§ **DATA BLOCK**:
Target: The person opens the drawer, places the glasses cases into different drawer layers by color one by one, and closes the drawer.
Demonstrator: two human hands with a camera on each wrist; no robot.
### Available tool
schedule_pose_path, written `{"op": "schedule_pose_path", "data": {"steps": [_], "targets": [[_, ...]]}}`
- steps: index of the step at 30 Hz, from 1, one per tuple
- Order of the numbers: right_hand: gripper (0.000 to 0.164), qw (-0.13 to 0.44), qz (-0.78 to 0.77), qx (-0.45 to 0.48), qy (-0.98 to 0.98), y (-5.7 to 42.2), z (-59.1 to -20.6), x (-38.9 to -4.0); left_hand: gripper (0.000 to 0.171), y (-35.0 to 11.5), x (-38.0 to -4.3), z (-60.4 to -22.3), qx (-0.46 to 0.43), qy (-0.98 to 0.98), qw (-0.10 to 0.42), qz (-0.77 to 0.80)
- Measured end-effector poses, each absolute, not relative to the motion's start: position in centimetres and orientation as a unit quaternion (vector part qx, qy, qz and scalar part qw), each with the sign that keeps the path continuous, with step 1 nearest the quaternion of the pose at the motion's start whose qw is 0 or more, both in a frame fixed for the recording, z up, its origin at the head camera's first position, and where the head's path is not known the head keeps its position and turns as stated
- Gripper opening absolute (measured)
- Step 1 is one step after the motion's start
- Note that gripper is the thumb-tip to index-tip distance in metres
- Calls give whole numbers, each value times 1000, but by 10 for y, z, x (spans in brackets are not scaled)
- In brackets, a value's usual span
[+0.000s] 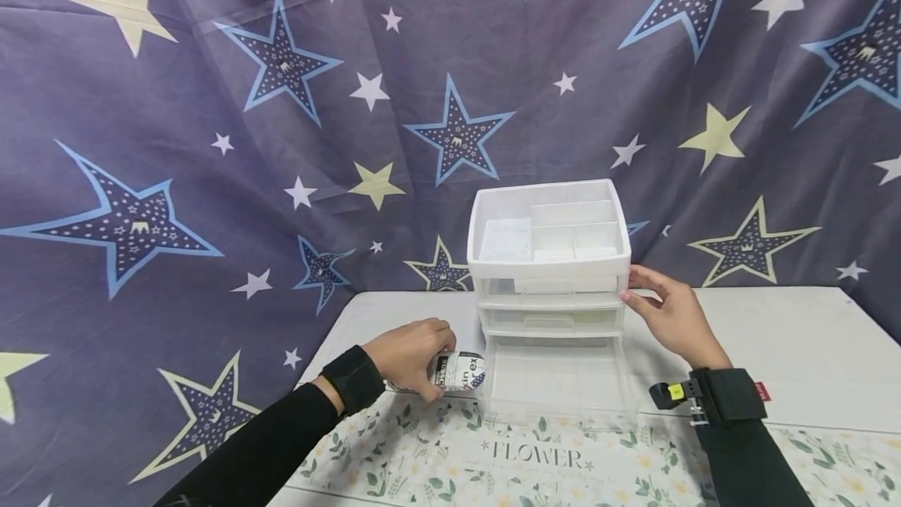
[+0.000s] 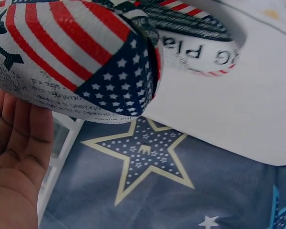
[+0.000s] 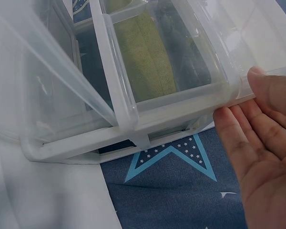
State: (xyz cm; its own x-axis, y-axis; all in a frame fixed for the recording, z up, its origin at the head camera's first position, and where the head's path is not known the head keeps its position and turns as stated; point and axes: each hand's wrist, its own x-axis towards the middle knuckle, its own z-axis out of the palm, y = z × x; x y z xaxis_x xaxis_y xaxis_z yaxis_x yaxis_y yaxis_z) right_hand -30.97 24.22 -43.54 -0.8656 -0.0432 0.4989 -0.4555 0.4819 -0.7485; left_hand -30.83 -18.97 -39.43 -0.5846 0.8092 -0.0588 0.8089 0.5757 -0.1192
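Note:
My left hand (image 1: 411, 350) grips a rounded, soft-looking printed pouch (image 1: 461, 372) from above, just left of a pulled-out drawer. Stars, red stripes and lettering cover the pouch (image 2: 81, 57) in the left wrist view, where the fingers (image 2: 21, 129) lie behind it. A second printed thing (image 2: 200, 52) with similar stripes lies on the white table beyond. The white drawer unit (image 1: 549, 266) stands upright, its clear bottom drawer (image 1: 559, 382) open towards me. At its right side my right hand (image 1: 669, 315) holds the edge, thumb in front and fingers along the side.
Divided compartments (image 1: 573, 229) form the unit's top. Inside a closed drawer sits a greenish item (image 3: 143, 57). A floral mat (image 1: 542, 460) lettered FLOWER covers the front of the white table (image 1: 774, 350). A star-patterned curtain (image 1: 366, 124) hangs right behind the table.

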Motion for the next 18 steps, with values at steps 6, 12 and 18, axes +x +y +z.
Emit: {"op": "schedule_pose_path", "data": {"steps": [6,12,18], "targets": [[48,213,487,148,-834,242,-436,-310,59,-178,-311,-389,-464,-882,22,76],[47,216,486,151,-833,241,-436,-311,63,-164,-312,-389,-477,-873,60,77],[47,219,483,150,-835,243,-435,-310,62,-143,-313,-387,-489,-867,72,67]]}}
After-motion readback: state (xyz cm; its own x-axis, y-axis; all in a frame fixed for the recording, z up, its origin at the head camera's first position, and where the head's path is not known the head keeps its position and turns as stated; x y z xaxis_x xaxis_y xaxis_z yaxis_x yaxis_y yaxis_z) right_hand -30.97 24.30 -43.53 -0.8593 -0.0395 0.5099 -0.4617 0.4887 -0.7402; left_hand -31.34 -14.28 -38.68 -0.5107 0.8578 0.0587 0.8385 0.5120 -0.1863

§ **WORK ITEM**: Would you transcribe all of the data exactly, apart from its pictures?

§ **RESPONSE AREA**:
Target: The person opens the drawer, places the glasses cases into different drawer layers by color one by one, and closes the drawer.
Demonstrator: two human hands with a camera on each wrist; no robot.
### Available tool
schedule_pose_path, written `{"op": "schedule_pose_path", "data": {"steps": [_], "targets": [[_, ...]]}}`
- steps: index of the step at 30 Hz, from 1, one per tuple
- Order of the numbers: right_hand: gripper (0.000 to 0.164), qw (-0.13 to 0.44), qz (-0.78 to 0.77), qx (-0.45 to 0.48), qy (-0.98 to 0.98), y (-5.7 to 42.2), z (-59.1 to -20.6), x (-38.9 to -4.0); left_hand: gripper (0.000 to 0.171), y (-35.0 to 11.5), x (-38.0 to -4.3), z (-60.4 to -22.3), qx (-0.46 to 0.43), qy (-0.98 to 0.98), qw (-0.10 to 0.42), qz (-0.77 to 0.80)
- Measured end-effector poses, each absolute, not relative to the motion's start: position in centimetres and orientation as a unit quaternion (vector part qx, qy, qz and scalar part qw), each with the sign that keeps the path continuous, with step 1 nearest the quaternion of the pose at the motion's start whose qw is 0 or more, both in a frame fixed for the recording, z up, its origin at the head camera's first position, and where the head's path is not known the head keeps its position and turns as stated
- Gripper opening absolute (measured)
- Step 1 is one step after the motion's start
- Note that gripper is the thumb-tip to index-tip distance in metres
- Calls give whole numbers, each value times 1000, but by 10 for y, z, x (spans in brackets are not scaled)
- In brackets, a value's usual span
[+0.000s] 
[+0.000s] 
[+0.000s] 
State: (xyz cm; its own x-axis, y-axis; all in a frame fixed for the recording, z up, its origin at the head camera's first position, and where the head's path is not known the head keeps its position and turns as stated; point and axes: each hand's wrist, its own x-axis towards the middle knuckle, its own z-axis out of the palm, y = z × x; x y z xaxis_x xaxis_y xaxis_z yaxis_x yaxis_y yaxis_z) right_hand -30.97 24.22 -43.54 -0.8656 -0.0432 0.4989 -0.4555 0.4819 -0.7485; left_hand -30.83 -18.97 -39.43 -0.5846 0.8092 -0.0588 0.8089 0.5757 -0.1192
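Note:
My left hand (image 1: 411, 350) grips a rounded, soft-looking printed pouch (image 1: 461, 372) from above, just left of a pulled-out drawer. Stars, red stripes and lettering cover the pouch (image 2: 81, 57) in the left wrist view, where the fingers (image 2: 21, 129) lie behind it. A second printed thing (image 2: 200, 52) with similar stripes lies on the white table beyond. The white drawer unit (image 1: 549, 266) stands upright, its clear bottom drawer (image 1: 559, 382) open towards me. At its right side my right hand (image 1: 669, 315) holds the edge, thumb in front and fingers along the side.
Divided compartments (image 1: 573, 229) form the unit's top. Inside a closed drawer sits a greenish item (image 3: 143, 57). A floral mat (image 1: 542, 460) lettered FLOWER covers the front of the white table (image 1: 774, 350). A star-patterned curtain (image 1: 366, 124) hangs right behind the table.
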
Motion for the next 18 steps, with values at steps 6, 12 and 18, axes +x +y +z.
Emit: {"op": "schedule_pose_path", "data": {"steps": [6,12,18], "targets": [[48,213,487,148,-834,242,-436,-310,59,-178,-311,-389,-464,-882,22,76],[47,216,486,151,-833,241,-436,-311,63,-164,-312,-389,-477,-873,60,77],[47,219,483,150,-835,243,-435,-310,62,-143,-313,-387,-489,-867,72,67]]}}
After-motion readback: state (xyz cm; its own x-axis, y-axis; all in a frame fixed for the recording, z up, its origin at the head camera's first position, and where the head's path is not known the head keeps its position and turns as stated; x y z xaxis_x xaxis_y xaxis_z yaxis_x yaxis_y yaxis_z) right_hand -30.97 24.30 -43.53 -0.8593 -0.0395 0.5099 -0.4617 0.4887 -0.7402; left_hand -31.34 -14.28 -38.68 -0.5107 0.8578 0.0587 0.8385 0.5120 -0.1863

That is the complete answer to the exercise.